Pakistan and India have reported progress in their year-long peace process but they remain far apart on ways to resolve their territorial dispute over Kashmir, the cause of two of the three wars between them.
Senior Indian and Pakistani officials began talks in Islamabad Monday in an effort to accelerate their slow-moving peace process launched earlier this year.
In the first of two days of talks, Pakistan's Foreign Secretary Riaz Khokar and his Indian counterpart Shyam Saran exchanged proposals on how to reduce risks of another conventional war and build confidence about nuclear weapons the two countries possess.
Officials from both the countries say the two sides exchanged proposals but agreed these would require further study before any agreement could be reached.
The most contentious issue between India and Pakistan, the divided region of Kashmir, will come under discussion Tuesday. But Indian Foreign Secretary Saran has rule out any quick breakthrough in that dispute.
"If you are looking at an instant solution or if you are looking at a solution that is visible on the horizon, that is not the case at this point in time. Given the complexity of the situation it is difficult to just sit down and find a solution over the next couple of days," he said, speaking to reporters at the end of first round of talks.
Mr. Saran says that both India and Pakistan must sustain their current peace dialogue to try to narrow down their differences in issues like Kashmir.
"If we make it possible for people to interact with each other more, if we make it possible for people from both sides of the border - both sides of the LOC [ceasefire line in Kashmir] - to have greater contact perhaps options, which do not appear visible today perhaps over a period of time options will become more visible," he said.
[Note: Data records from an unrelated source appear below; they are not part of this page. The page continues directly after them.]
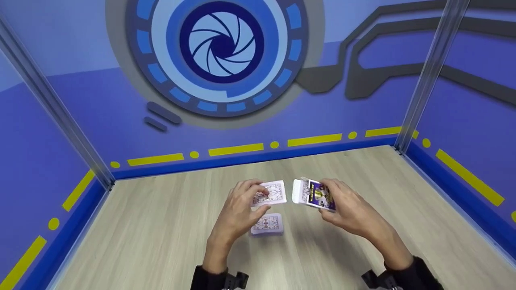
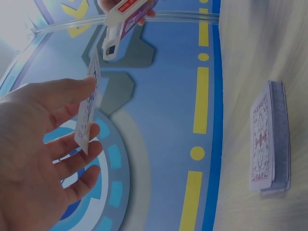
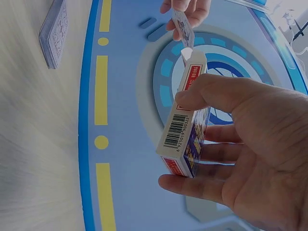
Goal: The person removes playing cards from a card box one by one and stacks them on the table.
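My left hand (image 1: 241,204) pinches a playing card (image 1: 275,192) between thumb and fingers; edge-on in the left wrist view, the card (image 2: 88,107) looks thin, so one or very few cards. A purple card box (image 1: 321,195) is gripped by my right hand (image 1: 350,207), its white flap (image 1: 297,191) open and turned toward the card. In the right wrist view the box (image 3: 184,125) shows a barcode on its side, with the thumb on that side and fingers underneath. Just below the left hand, a deck of cards (image 1: 267,224) lies face down in a stack on the table.
The wooden table (image 1: 161,233) is bounded by a blue patterned back wall (image 1: 225,137) and side walls. Metal posts (image 1: 423,80) stand at the back corners. The deck (image 2: 262,139) has slightly uneven edges.
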Motion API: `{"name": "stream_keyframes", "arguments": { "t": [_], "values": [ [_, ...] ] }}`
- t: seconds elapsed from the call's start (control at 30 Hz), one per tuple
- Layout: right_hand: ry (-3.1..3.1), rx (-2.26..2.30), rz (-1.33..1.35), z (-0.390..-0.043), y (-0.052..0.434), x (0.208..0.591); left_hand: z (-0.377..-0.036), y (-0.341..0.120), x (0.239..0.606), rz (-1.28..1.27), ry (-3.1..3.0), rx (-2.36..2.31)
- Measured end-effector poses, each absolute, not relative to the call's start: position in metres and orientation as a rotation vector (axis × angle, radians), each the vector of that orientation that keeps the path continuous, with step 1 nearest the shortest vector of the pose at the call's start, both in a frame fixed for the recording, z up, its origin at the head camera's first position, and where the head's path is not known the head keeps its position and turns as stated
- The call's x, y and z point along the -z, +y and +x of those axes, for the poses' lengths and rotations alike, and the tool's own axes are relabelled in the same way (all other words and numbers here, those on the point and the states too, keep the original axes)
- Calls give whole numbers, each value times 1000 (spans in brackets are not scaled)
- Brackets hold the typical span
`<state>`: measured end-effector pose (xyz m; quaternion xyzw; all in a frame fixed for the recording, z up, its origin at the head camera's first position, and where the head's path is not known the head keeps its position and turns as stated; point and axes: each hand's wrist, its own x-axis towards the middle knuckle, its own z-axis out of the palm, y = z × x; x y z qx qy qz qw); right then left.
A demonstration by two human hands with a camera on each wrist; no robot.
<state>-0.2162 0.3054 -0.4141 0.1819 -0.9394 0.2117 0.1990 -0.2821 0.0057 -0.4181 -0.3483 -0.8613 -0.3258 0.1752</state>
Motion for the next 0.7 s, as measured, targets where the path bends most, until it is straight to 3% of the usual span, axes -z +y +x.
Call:
{"name": "stream_keyframes", "arguments": {
  "t": [0.7],
  "values": [
    [-2679, -803, 617, -217, 302, 420, -287, 2, 433, -892, -2723, 977]
  ]
}}
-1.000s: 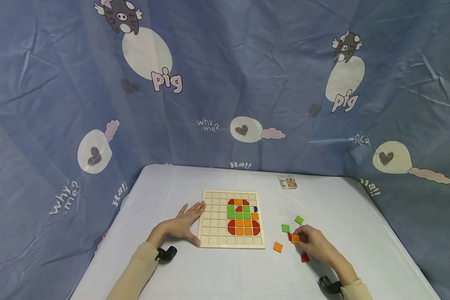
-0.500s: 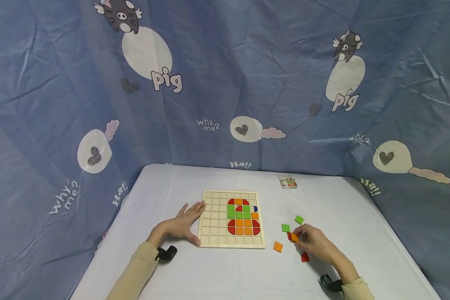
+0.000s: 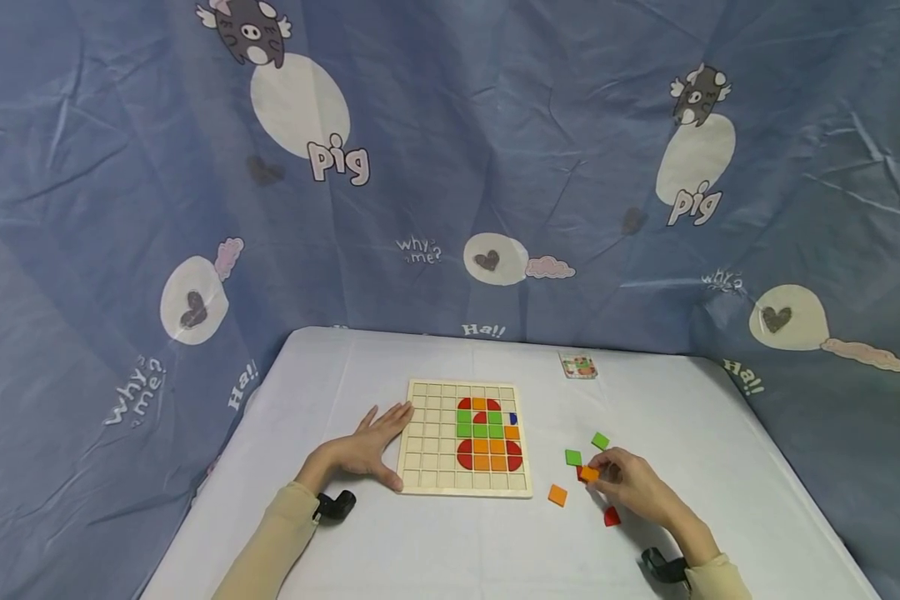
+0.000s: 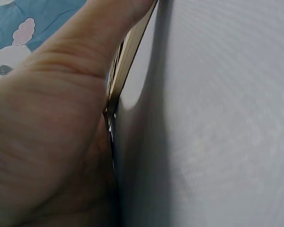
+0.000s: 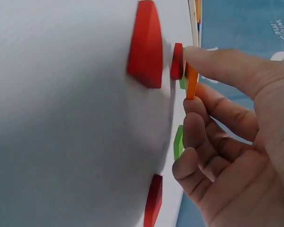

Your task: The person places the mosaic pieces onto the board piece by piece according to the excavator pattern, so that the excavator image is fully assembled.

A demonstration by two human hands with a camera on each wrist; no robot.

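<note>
Right hand: the right hand (image 3: 633,487) rests on the white table (image 3: 435,550) at about 4 o'clock from the board, thumb and forefinger clamped on a small orange square tile (image 3: 589,474); the other fingers (image 5: 199,130) curl loosely beneath.
Held tile: the small orange square tile (image 5: 191,81) is lifted on edge in the right wrist view, just beside a small red rounded piece (image 5: 177,61) that lies on the table.
Left hand: the left hand (image 3: 363,450) lies flat at the board's 9 o'clock side, fingers straight and spread apart, thumb against the near left corner; the left wrist view shows the hand (image 4: 52,127) pressed against the board's edge (image 4: 125,66).
Board: the square wooden grid board (image 3: 427,442) lies at the middle of the table, with red, orange and green tiles and one blue piece filled in on its right half.
Loose pieces: two green square tiles (image 3: 573,457) (image 3: 600,441) sit at 11 and 12 o'clock from the right hand; a second orange square tile (image 3: 557,495) lies at 9 o'clock from it; a red piece (image 3: 611,517) lies at its 7 o'clock, close to the wrist.
Card: a small picture card (image 3: 577,365) lies at the table's far edge, at 1 o'clock from the board.
Backdrop: a blue cartoon-pig cloth (image 3: 450,167) hangs behind the table.
</note>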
Pakistan has put forward a broad range of proposals to resolve Kashmir. They include demilitarizing the territory while a compromise is sought over its status, which could include joint control, some form of United Nations control or independence of Kashmir. But India has rejected a redrawing of borders in the disputed region.
Pakistan Foreign Ministry spokesman Masood Khan told a separate news conference that if rigid positions were maintained the dialogue process will not progress. However, he noted the peace talks are helping reduce tensions in the region.
"We have come a long way from that situation that brinkmanship, which everybody feared could escalate to the nuclear level. We have differences of course but we are sitting across the table and we are talking to each other," added Masood Khan.
Pakistan and India came close to another war over Kashmir in 2002. But since then, the two countries have restored diplomatic and sports links. The cease-fire agreement along the military line dividing Kashmir has held for more than a year.
On Monday, India said it will grant visit visas at its land border to Pakistanis over age 65 and under 12 as well as let Pakistanis study in India.
Pakistan also offered relief aid to India after parts of the country were devastated by Sunday's powerful tsunami.